Allen once more asked about a three-month extension, but this time he was shut out by his fellow council members.
"We've been dancing with this thing forever," Headen said.
Other council members concurred with Headen.
"We don't have any real view on how we're going to pay for this thing. Even if we got $2 or $3 million, it's still not going to be enough," Chatman said, with Waller noting that a tax increase to pay for the project was out of the question.
After $1.2 million of spending on construction preparations, the project was "dead" in the words of King.
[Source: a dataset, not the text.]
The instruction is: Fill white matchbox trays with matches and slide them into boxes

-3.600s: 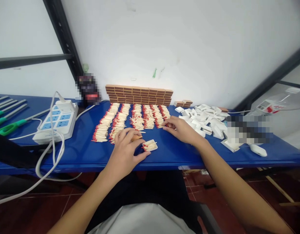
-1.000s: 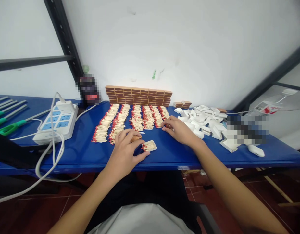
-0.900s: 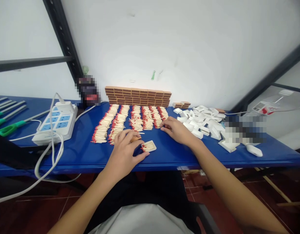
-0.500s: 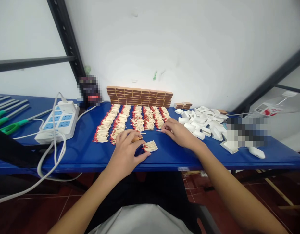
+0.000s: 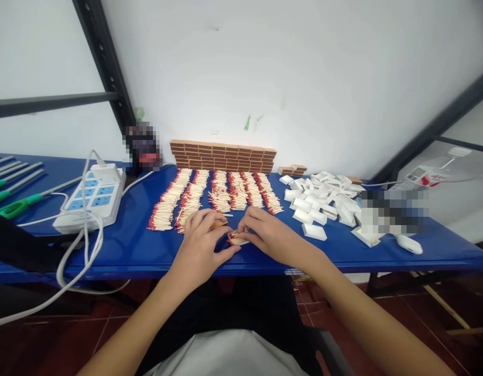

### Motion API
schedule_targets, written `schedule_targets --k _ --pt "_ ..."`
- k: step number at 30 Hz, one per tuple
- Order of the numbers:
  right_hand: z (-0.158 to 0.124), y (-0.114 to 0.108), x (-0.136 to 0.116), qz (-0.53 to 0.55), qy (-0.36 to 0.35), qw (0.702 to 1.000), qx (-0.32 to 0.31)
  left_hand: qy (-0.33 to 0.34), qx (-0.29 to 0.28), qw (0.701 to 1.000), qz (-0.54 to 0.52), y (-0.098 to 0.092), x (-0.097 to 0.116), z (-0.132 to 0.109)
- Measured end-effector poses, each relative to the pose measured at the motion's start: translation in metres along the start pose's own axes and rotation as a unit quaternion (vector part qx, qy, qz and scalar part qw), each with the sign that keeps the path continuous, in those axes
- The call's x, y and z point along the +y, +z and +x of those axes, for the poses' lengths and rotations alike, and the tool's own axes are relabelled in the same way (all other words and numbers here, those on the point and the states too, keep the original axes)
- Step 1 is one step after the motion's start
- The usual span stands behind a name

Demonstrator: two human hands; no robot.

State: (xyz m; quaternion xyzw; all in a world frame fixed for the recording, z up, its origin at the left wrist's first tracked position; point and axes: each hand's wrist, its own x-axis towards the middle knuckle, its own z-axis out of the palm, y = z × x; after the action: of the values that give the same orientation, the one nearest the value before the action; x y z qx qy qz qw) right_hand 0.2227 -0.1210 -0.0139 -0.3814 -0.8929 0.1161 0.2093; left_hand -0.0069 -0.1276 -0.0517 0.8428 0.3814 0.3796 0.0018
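Observation:
My left hand curls over a brown matchbox sleeve, its fingers partly hiding it. Its thumb and index finger bracket the left end of a small white matchbox tray holding red-tipped matches. Above that tray, the fingertips of my right hand are pinched together on a matchstick, mostly hidden by the fingers. Beyond both hands lie several rows of loose matches, red heads mostly to the left.
A low wall of stacked matchboxes stands behind the rows. White empty trays are heaped at right, near a clear bottle. A power strip with looping cables and green-handled tools occupy the left of the blue table.
My right hand has moved left from the rightmost match row to the tray, a match in its fingers. My left hand has stayed nearly in place.

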Motion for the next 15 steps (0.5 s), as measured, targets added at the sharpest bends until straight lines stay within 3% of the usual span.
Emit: schedule_targets --k 5,10,15 --pt "-0.005 -0.016 0.015 0.029 0.035 0.999 0.027 -0.007 -0.006 1.000 -0.004 0.000 0.000 0.000" --pt "-0.007 -0.034 0.064 -0.038 0.097 0.990 0.094 -0.006 0.003 1.000 -0.003 0.000 0.000 -0.001" --pt "-0.004 -0.029 0.093 -0.071 0.100 0.990 0.067 -0.002 0.000 1.000 -0.002 0.000 0.000 0.000"
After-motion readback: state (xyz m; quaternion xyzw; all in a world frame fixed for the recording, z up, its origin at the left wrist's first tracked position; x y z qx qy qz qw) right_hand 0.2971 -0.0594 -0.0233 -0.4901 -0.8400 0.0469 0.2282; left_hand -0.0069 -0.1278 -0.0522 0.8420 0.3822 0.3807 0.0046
"I don't see it coming up again anytime soon unless someone steps forward and says, 'Hey. We'll build it for you,'" King said at the meeting.
Warrick, Chatman, Waller and Headen all cited the lackluster economy as the reason for their vote against the project's progress.
Of the Police Department's 65 vehicles, 25 have more than 100,000 miles on them. Those vehicles will cost an estimated annual average of $3,908 per vehicle to maintain, a total of nearly $100,000.
In December 2008, then-City Manager Joe Huffman explained that the city had earlier vowed to purchase 10 police cars a year to maintain its aging fleet of patrol cars, but the city had only managed to ever purchase two in a single year, with many years going by without any new purchases.
This year the council, again, scratched the department's request for 10 new vehicles -- a request that would have cost $215,870.
This summer, the city purchased the building at 2406 E. Ash St. for $500,000 to possibly house an Air Force museum to honor the city's relationship with Seymour Johnson Air Force Base. A committee has been formed to determine what to do with the building as far as its feasibility as a museum.
The Center Street Streetscape project was the city's submission for the second round of Transportation Investment Generating Economic Recovery, or TIGER, grants this year. If the project, estimated to cost $11 million to renovate the whole of Center Street from Ash to Elm streets, was approved, the city would be on the hook for a 20 percent match, or $2.2 million.